(Prompt)
Count the lines below that contain "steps". Answer with the number alone.

[Data shown]

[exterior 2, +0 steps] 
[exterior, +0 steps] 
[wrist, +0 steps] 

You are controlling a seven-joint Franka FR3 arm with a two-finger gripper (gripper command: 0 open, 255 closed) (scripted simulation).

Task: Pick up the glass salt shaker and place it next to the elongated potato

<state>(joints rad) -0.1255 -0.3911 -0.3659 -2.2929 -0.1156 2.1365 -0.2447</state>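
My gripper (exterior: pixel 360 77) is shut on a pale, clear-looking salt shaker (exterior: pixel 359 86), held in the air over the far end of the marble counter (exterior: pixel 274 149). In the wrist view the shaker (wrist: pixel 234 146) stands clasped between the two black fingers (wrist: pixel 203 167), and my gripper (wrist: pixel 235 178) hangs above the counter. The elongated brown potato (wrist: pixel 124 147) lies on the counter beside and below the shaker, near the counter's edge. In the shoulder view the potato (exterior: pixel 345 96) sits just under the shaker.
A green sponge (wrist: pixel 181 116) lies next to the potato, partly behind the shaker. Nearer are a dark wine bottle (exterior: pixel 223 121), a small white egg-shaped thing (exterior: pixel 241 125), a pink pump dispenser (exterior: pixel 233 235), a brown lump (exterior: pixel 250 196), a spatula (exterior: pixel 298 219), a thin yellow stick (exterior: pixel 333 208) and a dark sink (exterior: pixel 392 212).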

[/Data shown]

(Solution)
3